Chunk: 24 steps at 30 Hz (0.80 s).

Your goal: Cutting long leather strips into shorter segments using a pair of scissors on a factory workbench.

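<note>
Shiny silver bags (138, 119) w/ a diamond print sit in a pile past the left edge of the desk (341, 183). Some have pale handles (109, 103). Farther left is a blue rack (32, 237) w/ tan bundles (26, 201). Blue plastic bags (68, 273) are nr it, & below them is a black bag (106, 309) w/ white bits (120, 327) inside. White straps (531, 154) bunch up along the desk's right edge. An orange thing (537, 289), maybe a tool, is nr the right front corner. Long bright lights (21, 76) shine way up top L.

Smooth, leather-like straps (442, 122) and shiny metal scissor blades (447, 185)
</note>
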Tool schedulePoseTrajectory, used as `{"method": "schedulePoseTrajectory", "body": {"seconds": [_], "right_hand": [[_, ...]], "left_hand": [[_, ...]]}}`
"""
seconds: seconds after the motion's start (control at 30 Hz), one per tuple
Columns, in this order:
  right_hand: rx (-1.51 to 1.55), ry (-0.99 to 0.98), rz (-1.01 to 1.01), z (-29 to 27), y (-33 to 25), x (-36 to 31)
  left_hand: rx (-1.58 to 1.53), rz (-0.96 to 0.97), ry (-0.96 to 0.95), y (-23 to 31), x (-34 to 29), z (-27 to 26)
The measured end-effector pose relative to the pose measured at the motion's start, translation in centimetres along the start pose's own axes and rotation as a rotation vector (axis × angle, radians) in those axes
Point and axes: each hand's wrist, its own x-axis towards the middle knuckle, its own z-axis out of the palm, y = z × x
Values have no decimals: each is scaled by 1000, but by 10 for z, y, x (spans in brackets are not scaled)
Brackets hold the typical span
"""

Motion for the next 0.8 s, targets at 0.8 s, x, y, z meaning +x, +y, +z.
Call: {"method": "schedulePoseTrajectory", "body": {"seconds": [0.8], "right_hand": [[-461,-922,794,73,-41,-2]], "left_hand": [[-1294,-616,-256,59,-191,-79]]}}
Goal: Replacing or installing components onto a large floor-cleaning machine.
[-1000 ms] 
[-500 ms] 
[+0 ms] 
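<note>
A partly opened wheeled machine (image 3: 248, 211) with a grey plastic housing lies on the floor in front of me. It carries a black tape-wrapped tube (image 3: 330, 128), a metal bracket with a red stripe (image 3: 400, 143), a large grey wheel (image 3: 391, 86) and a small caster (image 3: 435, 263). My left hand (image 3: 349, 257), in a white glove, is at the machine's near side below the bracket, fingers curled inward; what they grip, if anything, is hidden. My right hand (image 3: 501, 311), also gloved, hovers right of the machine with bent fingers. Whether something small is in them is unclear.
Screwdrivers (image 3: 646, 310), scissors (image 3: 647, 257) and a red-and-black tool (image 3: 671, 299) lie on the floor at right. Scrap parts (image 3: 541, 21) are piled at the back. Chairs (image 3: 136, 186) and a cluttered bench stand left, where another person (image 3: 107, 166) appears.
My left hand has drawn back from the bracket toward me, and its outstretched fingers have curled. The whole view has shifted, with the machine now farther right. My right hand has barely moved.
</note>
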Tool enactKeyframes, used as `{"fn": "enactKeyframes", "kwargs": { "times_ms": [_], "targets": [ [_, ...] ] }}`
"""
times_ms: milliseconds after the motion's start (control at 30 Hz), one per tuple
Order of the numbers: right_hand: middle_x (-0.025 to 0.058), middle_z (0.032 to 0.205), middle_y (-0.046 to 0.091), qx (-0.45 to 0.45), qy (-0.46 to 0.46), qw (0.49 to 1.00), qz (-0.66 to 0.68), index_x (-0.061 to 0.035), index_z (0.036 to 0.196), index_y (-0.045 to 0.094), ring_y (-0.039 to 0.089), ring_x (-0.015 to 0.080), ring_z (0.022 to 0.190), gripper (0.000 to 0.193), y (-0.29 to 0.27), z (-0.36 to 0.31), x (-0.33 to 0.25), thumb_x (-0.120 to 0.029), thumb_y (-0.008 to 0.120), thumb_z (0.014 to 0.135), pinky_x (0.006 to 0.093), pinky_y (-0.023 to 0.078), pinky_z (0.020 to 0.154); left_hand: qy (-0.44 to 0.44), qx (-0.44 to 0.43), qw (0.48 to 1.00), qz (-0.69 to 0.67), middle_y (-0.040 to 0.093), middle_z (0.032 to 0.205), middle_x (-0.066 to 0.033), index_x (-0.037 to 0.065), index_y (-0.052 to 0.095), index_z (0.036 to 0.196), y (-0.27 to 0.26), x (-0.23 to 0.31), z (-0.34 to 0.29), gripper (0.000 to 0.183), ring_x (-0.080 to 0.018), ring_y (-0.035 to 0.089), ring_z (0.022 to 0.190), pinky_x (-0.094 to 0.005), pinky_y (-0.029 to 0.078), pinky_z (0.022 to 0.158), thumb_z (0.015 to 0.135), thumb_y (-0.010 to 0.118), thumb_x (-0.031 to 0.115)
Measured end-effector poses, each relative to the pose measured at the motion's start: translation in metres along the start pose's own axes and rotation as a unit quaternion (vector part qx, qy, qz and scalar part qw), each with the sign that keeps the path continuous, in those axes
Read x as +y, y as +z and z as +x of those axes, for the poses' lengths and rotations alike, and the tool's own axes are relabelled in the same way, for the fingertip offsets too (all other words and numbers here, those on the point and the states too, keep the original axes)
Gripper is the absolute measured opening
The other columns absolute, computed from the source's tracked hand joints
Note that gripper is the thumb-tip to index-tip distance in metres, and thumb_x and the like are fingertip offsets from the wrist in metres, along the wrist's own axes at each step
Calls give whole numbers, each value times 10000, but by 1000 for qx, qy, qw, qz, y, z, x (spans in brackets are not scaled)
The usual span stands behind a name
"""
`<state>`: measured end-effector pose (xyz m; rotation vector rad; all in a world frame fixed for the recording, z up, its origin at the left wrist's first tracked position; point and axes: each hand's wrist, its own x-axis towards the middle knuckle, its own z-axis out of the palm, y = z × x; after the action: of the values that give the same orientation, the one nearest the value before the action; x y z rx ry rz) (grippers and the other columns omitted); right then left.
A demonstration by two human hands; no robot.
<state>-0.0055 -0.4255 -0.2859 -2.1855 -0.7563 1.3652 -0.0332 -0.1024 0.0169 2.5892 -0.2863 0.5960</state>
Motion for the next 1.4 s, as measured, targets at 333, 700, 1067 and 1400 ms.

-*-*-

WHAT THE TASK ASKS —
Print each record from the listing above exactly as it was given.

SOLUTION —
Chunk: 24 steps at 30 Hz (0.80 s).

Your goal: Cutting long leather strips into shorter segments using a pair of scissors on a factory workbench.

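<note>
Shiny silver bags (138, 119) w/ a diamond print sit in a pile past the left edge of the desk (341, 183). Some have pale handles (109, 103). Farther left is a blue rack (32, 237) w/ tan bundles (26, 201). Blue plastic bags (68, 273) are nr it, & below them is a black bag (106, 309) w/ white bits (120, 327) inside. White straps (531, 154) bunch up along the desk's right edge. An orange thing (537, 289), maybe a tool, is nr the right front corner. Long bright lights (21, 76) shine way up top L.

Smooth, leather-like straps (442, 122) and shiny metal scissor blades (447, 185)
</note>
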Tool schedulePoseTrajectory, used as `{"method": "schedulePoseTrajectory", "body": {"seconds": [_], "right_hand": [[_, ...]], "left_hand": [[_, ...]]}}`
"""
seconds: seconds after the motion's start (control at 30 Hz), one per tuple
Columns, in this order:
  right_hand: rx (-1.51 to 1.55), ry (-0.99 to 0.98), rz (-1.01 to 1.01), z (-29 to 27), y (-33 to 25), x (-36 to 31)
  left_hand: rx (-1.58 to 1.53), rz (-0.96 to 0.97), ry (-0.96 to 0.95), y (-23 to 31), x (-34 to 29), z (-27 to 26)
The measured end-effector pose relative to the pose measured at the motion's start, translation in centimetres along the start pose's own axes and rotation as a rotation vector (axis × angle, radians) in those axes
Point and axes: each hand's wrist, its own x-axis towards the middle knuckle, its own z-axis out of the palm, y = z × x
Values have no decimals: each is scaled by 1000, but by 10 for z, y, x (spans in brackets are not scaled)
Brackets hold the typical span
"""

Motion for the next 0.8 s, targets at 0.8 s, x, y, z meaning +x, +y, +z.
Call: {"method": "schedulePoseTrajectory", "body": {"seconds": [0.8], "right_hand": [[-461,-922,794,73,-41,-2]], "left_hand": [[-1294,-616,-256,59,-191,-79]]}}
Goal: Replacing or installing components onto a large floor-cleaning machine.
[-1000 ms] 
[-500 ms] 
[+0 ms] 
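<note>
A partly opened wheeled machine (image 3: 248, 211) with a grey plastic housing lies on the floor in front of me. It carries a black tape-wrapped tube (image 3: 330, 128), a metal bracket with a red stripe (image 3: 400, 143), a large grey wheel (image 3: 391, 86) and a small caster (image 3: 435, 263). My left hand (image 3: 349, 257), in a white glove, is at the machine's near side below the bracket, fingers curled inward; what they grip, if anything, is hidden. My right hand (image 3: 501, 311), also gloved, hovers right of the machine with bent fingers. Whether something small is in them is unclear.
Screwdrivers (image 3: 646, 310), scissors (image 3: 647, 257) and a red-and-black tool (image 3: 671, 299) lie on the floor at right. Scrap parts (image 3: 541, 21) are piled at the back. Chairs (image 3: 136, 186) and a cluttered bench stand left, where another person (image 3: 107, 166) appears.
My left hand has drawn back from the bracket toward me, and its outstretched fingers have curled. The whole view has shifted, with the machine now farther right. My right hand has barely moved.
</note>
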Tool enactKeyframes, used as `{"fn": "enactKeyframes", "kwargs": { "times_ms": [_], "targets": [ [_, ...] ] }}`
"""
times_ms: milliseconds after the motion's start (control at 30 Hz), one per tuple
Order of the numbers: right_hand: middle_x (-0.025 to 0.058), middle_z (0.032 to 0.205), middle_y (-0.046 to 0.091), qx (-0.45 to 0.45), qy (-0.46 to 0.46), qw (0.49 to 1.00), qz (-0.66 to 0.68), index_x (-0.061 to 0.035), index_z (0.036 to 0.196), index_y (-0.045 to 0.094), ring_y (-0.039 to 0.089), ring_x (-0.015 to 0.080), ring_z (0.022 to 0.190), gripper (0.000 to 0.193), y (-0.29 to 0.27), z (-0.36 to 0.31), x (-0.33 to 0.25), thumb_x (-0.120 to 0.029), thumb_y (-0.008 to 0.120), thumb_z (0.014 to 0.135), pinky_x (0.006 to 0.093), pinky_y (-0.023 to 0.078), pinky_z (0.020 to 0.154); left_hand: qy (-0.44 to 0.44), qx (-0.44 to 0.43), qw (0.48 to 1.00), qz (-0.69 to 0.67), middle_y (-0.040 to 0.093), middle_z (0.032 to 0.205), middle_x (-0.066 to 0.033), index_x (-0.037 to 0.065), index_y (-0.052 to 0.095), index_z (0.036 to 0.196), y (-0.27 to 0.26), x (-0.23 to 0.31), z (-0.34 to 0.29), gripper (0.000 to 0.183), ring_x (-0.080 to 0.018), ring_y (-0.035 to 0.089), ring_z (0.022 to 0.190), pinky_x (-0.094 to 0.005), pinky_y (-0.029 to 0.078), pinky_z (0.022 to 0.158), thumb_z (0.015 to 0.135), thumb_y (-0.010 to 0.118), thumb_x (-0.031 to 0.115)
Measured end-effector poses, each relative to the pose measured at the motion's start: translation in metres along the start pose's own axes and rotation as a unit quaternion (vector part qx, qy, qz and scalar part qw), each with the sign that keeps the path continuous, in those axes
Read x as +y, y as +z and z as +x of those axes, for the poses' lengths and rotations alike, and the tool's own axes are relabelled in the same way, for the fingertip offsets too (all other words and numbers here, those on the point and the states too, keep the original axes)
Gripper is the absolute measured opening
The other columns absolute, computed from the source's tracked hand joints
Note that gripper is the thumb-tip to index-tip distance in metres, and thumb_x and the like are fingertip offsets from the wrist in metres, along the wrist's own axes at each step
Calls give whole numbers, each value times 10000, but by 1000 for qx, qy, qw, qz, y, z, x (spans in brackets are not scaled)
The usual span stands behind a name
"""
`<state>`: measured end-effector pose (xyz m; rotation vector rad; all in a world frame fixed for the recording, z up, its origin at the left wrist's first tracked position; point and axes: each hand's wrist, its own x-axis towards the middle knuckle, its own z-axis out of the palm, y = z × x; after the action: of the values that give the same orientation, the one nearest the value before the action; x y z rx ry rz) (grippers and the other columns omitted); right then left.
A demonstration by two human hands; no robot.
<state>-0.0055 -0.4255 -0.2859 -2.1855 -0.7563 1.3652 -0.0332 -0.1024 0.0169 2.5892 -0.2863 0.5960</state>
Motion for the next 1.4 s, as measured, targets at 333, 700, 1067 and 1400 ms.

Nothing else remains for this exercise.